August 23, 2012
Viet Nam War Traveling Wall erected in Missoula
By B.L. Azure
The traveling replica of the Viet Nam War memorial made its third stop at Missoula last weekend. (B.L. Azure photo)
MISSOULA — For many Americans, the Viet Nam War is a faded memory or not a memory at all. However for those who fought in it or those who lost loved ones, the Southeast Asian war is an omnipresent shadow that has followed them for decades.
Sometimes the shadow is faded and other times the shadow is darkly vibrant. Last weekend with the Missoula stop of the half-size replica of the Viet Nam War Memorial the shadows were present — a dark and vibrant reminder for many of those who trekked to the University of Montana campus in search of the names of the lost brothers, sisters, fathers, sons and friends posted on the Traveling Wall. For them the Viet Nam War is never over, the collateral damage has struck in a different place and time.
Dan Gallagher, commandant of the Missoula-based American Legion Post 101 gave the welcoming address at the opening ceremony of the Traveling Wall on the UM campus. (B.L. Azure photo)
The Viet Nam War Memorial was a veteran driven effort meant to shed light on and honor the ultimate sacrifices of those whose lives were lost in an unpopular war in that far away country so long ago.
Dan Gallagher, commander of the Missoula-based American Legion “Forgotten Warriors” Post 101, said the Traveling Wall has been set up three times in the Garden City. In the late 1990s it was set up at the Missoula County Fairgrounds and in 2007 it was set up at Fort Missoula.
Montana Attorney General Steve Bullock and Democrat candidate for the governorship of Montana laid a state flag at the base of the Traveling Wall Friday. (B.L. Azure photo)
Through the years Gallagher has been walking point of the effort to pay the deserved homage to those killed in action in Viet Nam. He was country when country wasn’t cool.
For attorney Gallagher, a Charlo High School and University of Montana graduate, the Viet Nam War Memorial brings back the spirits of those killed in the war. He has visited the memorial in Washington, D.C. and has been the local contact that has spearheaded the Traveling Wall stops in Missoula.
The Flathead Reservation Warrior Society presented the colors at Friday’s opening ceremony of the Traveling Wall. (B.L. Azure photo)
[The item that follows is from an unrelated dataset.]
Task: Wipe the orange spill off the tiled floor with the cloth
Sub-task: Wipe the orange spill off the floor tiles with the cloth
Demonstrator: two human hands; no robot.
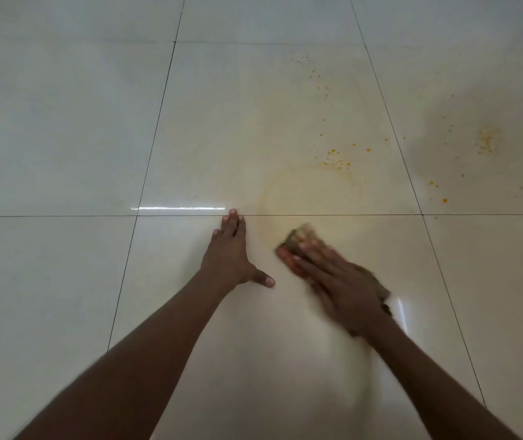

In Friday’s opening ceremony Viet Nam War widow, Janet Vaughn, lit the flame of remembrance that will burn throughout the Traveling Wall’s stay in Missoula. Vaughn said she still suffers emotionally from the untimely death of her husband in the Viet Nam War. John P. Vaughn, a member of the U.S. Army was killed in action more than 46 years ago.
“John has been gone for a long time,” she said. “But the pain, it never goes away.”
Janet Vaughn, widow of John P. Vaughn, an Army soldier killed in action in the Viet Nam War, lit the flame of the fire that burned during the Traveling Wall stop in Missoula. (B.L. Azure photo)
The opening ceremony included the Flathead Reservation Warrior Society’s posting of the colors that consisted of an American flag, the Flathead Nation flag, an eagle staff and a war spear.
Montana Attorney General Steve Bullock also took part in Friday’s opening commemoration with a speech and a lying of the Montana flag at the base at the apex of the half-size replica of the Viet Nam War Memorial.
LeGrande Harvey and Rod Brod performed the official state song of Montana at the Traveling Wall’s opening ceremony. Harvey penned the song that became the official state song. (B.L. Azure photo)
Bullock, the Democrat candidate for the governorship of Montana, also read some of the names of young men from the central- and north-western Montana killed in action in the Viet Nam War that claimed American lives.
More than 58,000 young men and women were killed in the Viet Nam War that lasted from 1957 through 1975. Included in the black granite memorial erected in the Washington, D.C. Mall between the Lincoln and Washington monuments are the chiseled names of 266 Montanans.
The 250-foot long replica of the Viet Nam War Memorial was set up on the University of Montana campus just north of the Harry Adams Fieldhouse last Thursday and dismantled Sunday.